Where the line containing "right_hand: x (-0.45" appears, end your copy; everything from the first line of the records below up to and including it must be reproduced exactly.

────────────────

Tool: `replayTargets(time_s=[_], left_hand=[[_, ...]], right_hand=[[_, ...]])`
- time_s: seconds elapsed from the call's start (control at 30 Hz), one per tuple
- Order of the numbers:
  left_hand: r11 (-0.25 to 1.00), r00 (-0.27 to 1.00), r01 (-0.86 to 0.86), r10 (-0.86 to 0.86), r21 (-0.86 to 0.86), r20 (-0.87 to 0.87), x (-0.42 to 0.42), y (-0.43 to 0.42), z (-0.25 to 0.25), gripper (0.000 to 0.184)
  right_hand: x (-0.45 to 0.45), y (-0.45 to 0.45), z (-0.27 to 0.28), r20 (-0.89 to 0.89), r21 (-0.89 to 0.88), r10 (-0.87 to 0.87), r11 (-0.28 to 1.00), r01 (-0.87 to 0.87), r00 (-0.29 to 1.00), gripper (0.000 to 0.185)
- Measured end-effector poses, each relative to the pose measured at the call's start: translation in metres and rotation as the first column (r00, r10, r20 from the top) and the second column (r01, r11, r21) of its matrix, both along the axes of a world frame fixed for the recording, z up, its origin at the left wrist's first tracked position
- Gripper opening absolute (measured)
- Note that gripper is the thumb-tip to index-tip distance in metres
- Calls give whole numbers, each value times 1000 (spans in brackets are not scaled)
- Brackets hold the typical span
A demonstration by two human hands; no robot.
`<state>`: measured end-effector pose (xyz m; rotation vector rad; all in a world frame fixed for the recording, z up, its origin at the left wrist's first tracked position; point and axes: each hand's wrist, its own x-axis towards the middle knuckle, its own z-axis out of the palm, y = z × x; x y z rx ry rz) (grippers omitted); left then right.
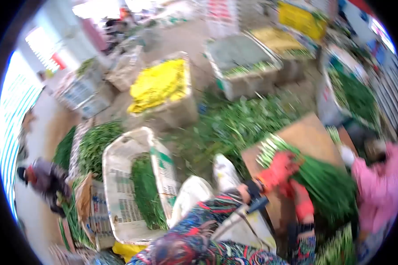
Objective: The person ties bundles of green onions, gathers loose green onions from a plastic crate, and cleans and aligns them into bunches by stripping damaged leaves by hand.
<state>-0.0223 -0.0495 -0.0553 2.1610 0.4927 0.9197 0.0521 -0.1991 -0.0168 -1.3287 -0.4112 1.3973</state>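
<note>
A spread bunch of long green stalks with white root ends, looking like scallions (pixel 323 181), lies across a brown board (pixel 316 132). My left hand (pixel 278 170), in an orange-red glove, is at the bunch just behind the white ends, its fingers bent round the stalks. Close below it, my right hand (pixel 298 198), gloved the same way, is at the near side of the bunch. Motion blur and the left hand hide the right fingers. Dark bands circle both wrists.
A white crate (pixel 108 194) with greens stands to the left. Loose leaves (pixel 247 119) litter the floor ahead. A yellow-covered crate (pixel 190 106) and a grey-covered crate (pixel 234 88) stand beyond. A person in pink (pixel 380 185) is close on the right; another person (pixel 46 181) is far left.
</note>
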Motion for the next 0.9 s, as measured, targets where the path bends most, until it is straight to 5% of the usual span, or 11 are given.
replayTargets(time_s=[0.03, 0.17, 0.27, 0.37, 0.47, 0.53, 0.6, 0.67, 0.77, 0.87, 0.9], left_hand=[[983, 992, 108, -115, -146, -42, -13, -1, 22, 26], [978, 980, 186, -191, -92, -47, -7, -13, 53, 11], [940, 946, 323, -322, -107, 29, -14, -15, 42, 12], [939, 936, 339, -330, 60, -125, -32, -16, 53, 13], [908, 908, 417, -414, -43, 61, -47, -17, 64, 15], [936, 970, 211, -166, -282, 176, -62, -13, 72, 18], [929, 991, -130, 129, -348, -27, -71, 4, 70, 21], [967, 970, -226, 212, -120, -120, -75, 18, 73, 28], [988, 975, -153, 152, 8, -163, -67, 32, 77, 37], [943, 955, -196, 123, -267, -268, -55, 41, 61, 38], [963, 953, -177, 115, -205, -282, -53, 42, 62, 35]], right_hand=[[-7, 5, -3, -483, 50, -32, 997, 64, 875, 36], [19, 22, 28, -620, 16, -175, 972, 236, 764, 34], [26, 29, 13, -515, 94, -101, 980, 173, 851, 25], [24, 26, -23, -351, 52, -85, 993, 110, 932, 18], [18, 19, 8, -105, -55, -155, 987, 150, 982, 19], [15, 16, 11, 3, 6, -104, 995, 104, 995, 22], [16, 16, 7, 68, 22, -111, 994, 110, 991, 27], [14, 18, 16, 59, 42, -135, 990, 133, 989, 29], [11, 17, 19, 104, 29, -116, 993, 114, 988, 35], [10, 16, 18, 163, 11, -78, 997, 77, 983, 35], [11, 17, 19, 193, 10, -57, 998, 56, 980, 35]])
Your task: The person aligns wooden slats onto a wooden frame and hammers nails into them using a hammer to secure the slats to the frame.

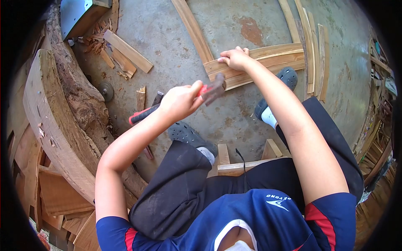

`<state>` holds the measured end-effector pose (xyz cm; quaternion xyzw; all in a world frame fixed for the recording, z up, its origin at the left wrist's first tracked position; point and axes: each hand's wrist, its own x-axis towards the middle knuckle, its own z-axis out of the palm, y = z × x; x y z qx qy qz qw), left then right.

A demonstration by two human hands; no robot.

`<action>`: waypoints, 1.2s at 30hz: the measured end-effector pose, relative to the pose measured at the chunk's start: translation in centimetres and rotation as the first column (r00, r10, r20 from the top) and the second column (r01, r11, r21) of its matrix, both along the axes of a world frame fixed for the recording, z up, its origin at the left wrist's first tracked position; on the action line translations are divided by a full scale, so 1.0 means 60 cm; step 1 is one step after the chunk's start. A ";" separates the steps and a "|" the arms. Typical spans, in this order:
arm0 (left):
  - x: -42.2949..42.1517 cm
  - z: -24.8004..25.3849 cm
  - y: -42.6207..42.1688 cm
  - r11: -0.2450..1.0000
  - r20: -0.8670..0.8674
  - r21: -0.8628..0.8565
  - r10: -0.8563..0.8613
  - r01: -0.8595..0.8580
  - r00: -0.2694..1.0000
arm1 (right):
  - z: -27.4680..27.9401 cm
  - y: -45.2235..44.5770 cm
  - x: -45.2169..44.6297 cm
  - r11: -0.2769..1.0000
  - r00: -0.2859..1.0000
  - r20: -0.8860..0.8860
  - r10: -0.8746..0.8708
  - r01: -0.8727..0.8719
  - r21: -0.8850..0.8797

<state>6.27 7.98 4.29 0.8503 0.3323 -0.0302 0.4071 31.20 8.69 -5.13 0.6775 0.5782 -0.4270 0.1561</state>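
My left hand (180, 102) is closed round a hammer (214, 90), whose head is blurred beside the near left corner of a wooden frame. A black and red handle (144, 114) shows behind that hand. My right hand (235, 58) is over the frame's wide crosspiece (268, 62), fingers bent and pinched together near its left end; whatever lies between the fingertips is too small to make out. A long side strip (194, 31) meets the crosspiece at this corner and runs away from me.
Loose strips (322, 62) lie to the right. Offcuts (130, 50) and splinters are at the upper left, near a metal box (81, 16). Thick timber slabs (58, 125) fill the left side. My shoes (188, 136) flank the work, one touching the crosspiece's near side.
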 end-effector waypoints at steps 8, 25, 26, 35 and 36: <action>0.010 -0.019 0.027 0.999 -0.064 0.002 0.034 -0.034 0.997 | -0.005 -0.006 0.005 0.997 0.999 -0.012 0.035 -0.034 0.067; 0.009 0.039 0.028 0.993 0.152 0.098 -0.079 0.065 0.985 | -0.011 -0.015 0.009 0.988 0.998 -0.021 0.066 -0.063 0.141; 0.008 0.030 0.027 0.994 0.154 0.096 -0.074 0.060 0.985 | -0.011 -0.015 0.010 0.988 0.998 -0.017 0.067 -0.064 0.142; 0.010 0.035 0.022 0.992 0.072 0.111 -0.071 0.063 0.995 | -0.008 -0.014 0.009 0.988 0.997 -0.010 0.080 -0.078 0.133; 0.010 0.037 0.020 0.989 0.124 0.108 -0.117 0.104 0.985 | -0.009 -0.015 0.009 0.988 0.997 -0.010 0.082 -0.080 0.130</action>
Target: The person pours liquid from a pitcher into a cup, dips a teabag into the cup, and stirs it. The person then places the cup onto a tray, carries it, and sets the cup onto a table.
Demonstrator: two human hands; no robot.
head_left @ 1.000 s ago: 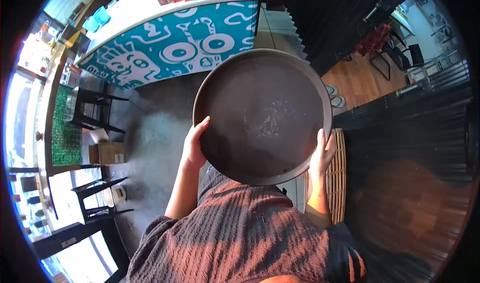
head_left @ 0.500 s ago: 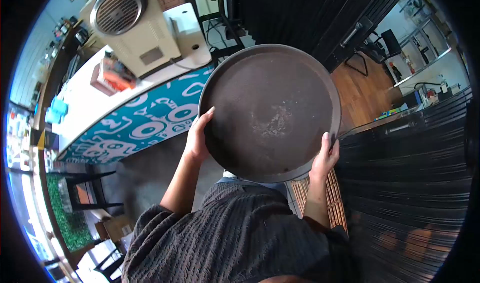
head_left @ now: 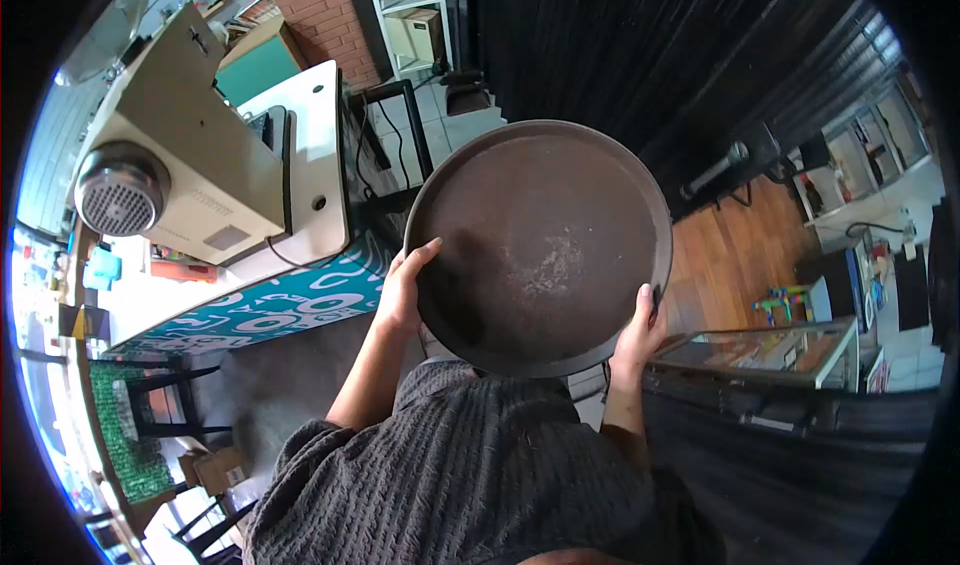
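Note:
A large round brown serving tray [head_left: 520, 195] with a raised rim is held out in front of my body. Its surface is worn, with a pale scuffed patch near the middle. My left hand [head_left: 403, 290] grips the left rim, thumb over the inside edge. On the lower right rim, my right hand [head_left: 640, 337] holds on in the same way, thumb up on the rim. The fingers of both hands are mostly hidden beneath the tray. Nothing lies on the tray apart from the marks.
To the left, a counter [head_left: 250, 323] with a teal patterned front carries a beige machine [head_left: 200, 155] with a trailing cable. Dark slatted panels [head_left: 600, 45] stand ahead and right. A glass-topped case [head_left: 760, 353] is at right, and black stools [head_left: 175, 400] are at lower left.
I have moved forward past the counter, so the beige machine sits further left and more of the shelves and glass case shows. The tray stays in both hands, slightly lower in view.

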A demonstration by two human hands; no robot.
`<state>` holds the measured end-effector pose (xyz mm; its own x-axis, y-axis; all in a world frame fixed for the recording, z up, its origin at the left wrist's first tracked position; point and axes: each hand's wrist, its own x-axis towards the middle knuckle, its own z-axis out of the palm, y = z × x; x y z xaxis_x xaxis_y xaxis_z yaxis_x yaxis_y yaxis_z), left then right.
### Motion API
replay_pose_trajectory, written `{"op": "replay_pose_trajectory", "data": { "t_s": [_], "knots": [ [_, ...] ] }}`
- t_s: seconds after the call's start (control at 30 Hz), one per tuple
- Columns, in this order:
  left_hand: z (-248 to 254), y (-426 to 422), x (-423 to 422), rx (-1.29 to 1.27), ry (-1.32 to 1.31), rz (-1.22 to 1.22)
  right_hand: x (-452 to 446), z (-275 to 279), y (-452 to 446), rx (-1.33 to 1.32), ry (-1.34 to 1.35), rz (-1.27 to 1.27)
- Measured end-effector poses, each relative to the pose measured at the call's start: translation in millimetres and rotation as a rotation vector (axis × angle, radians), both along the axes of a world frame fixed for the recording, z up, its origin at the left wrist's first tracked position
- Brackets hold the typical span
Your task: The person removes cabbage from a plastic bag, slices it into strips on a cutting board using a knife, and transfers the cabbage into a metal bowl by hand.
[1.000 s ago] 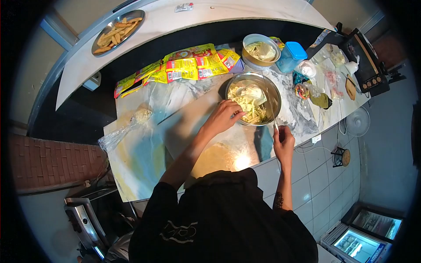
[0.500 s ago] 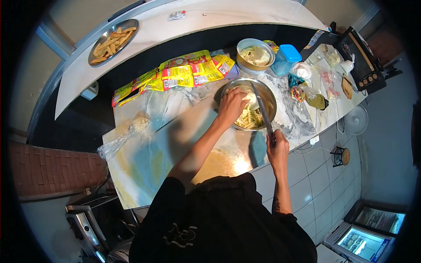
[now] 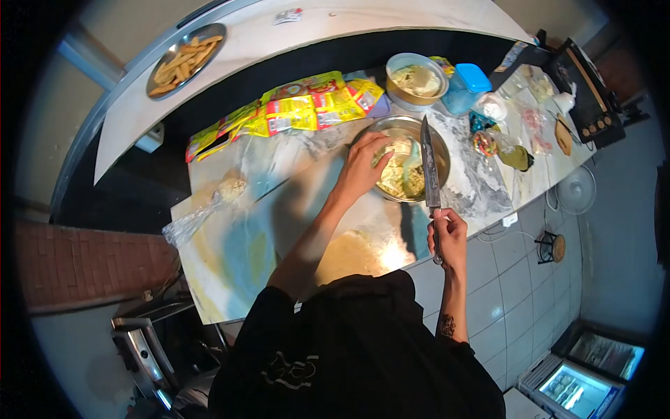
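My left hand (image 3: 361,167) is closed around a pale chunk of cabbage (image 3: 399,148), at the left side of a metal bowl (image 3: 405,124). Pale yellow-green shreds (image 3: 408,186) lie in the bowl below the chunk. In my right hand (image 3: 448,239) is the dark handle of a long kitchen knife (image 3: 429,164). Its blade points away from me over the bowl's right side, apart from the cabbage. The palm side of my left hand is hidden.
Behind the bowl are yellow printed packets (image 3: 289,115), a second bowl (image 3: 412,99) with pale food and a blue-lidded container (image 3: 466,91). Plastic bags (image 3: 513,155) lie to the right. A plastic wrap (image 3: 202,216) is at left, and a plate of fried pieces (image 3: 157,73) sits on the ledge.
The knife has moved off the cabbage to the right and now points straighter ahead. My left hand has turned the cabbage and sits a little lower. The view has shifted slightly.
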<state>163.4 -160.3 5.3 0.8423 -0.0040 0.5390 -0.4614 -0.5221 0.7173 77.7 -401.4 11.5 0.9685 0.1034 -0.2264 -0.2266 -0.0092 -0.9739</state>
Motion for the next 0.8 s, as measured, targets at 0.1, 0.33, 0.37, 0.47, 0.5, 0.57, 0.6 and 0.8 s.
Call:
{"op": "replay_pose_trajectory", "data": {
  "t_s": [0.1, 0.33, 0.37, 0.47, 0.5, 0.57, 0.6, 0.8],
  "knots": [
    [8, 17, -29, -0.139, 0.192, -0.013, 8, -29, 13, 0.081, 0.047, 0.023],
    [-33, 70, -107, -0.263, 0.345, 0.066, -24, -29, 16, 0.005, 0.117, 0.068],
    [-41, 79, -119, -0.269, 0.38, 0.115, -31, -30, 16, -0.023, 0.111, 0.052],
    [-61, 104, -150, -0.25, 0.426, 0.215, -39, -26, 25, -0.009, 0.129, 0.024],
    [-61, 109, -159, -0.281, 0.465, 0.256, -40, -25, 28, -0.008, 0.104, -0.004],
    [-60, 122, -173, -0.14, 0.411, 0.269, -31, -26, 37, -0.034, 0.057, -0.05],
    [-60, 127, -179, 0.005, 0.352, 0.267, -25, -24, 44, -0.056, 0.037, -0.056],
    [-56, 123, -192, -0.013, 0.499, 0.255, -6, -29, 68, -0.051, 0.038, -0.149]
  ]
}}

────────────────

**Problem solution:**
Tool: `replayTargets(time_s=[_], left_hand=[[_, ...]], right_hand=[[_, ...]])`
- time_s: seconds elapsed from the call's start (control at 30 Hz), one per tuple
- Order of the numbers:
  left_hand: r11 (-0.25 to 1.00), r00 (-0.27 to 1.00), r01 (-0.86 to 0.86), r10 (-0.86 to 0.86), r21 (-0.86 to 0.86), r20 (-0.87 to 0.87), x (-0.42 to 0.42), y (-0.43 to 0.42), z (-0.25 to 0.25), gripper (0.000 to 0.184)
  right_hand: x (-0.45 to 0.45), y (-0.45 to 0.45), z (-0.27 to 0.28), r20 (-0.89 to 0.89), r21 (-0.89 to 0.88), r10 (-0.87 to 0.87), r11 (-0.28 to 1.00), r01 (-0.87 to 0.87), r00 (-0.29 to 1.00), gripper (0.000 to 0.185)

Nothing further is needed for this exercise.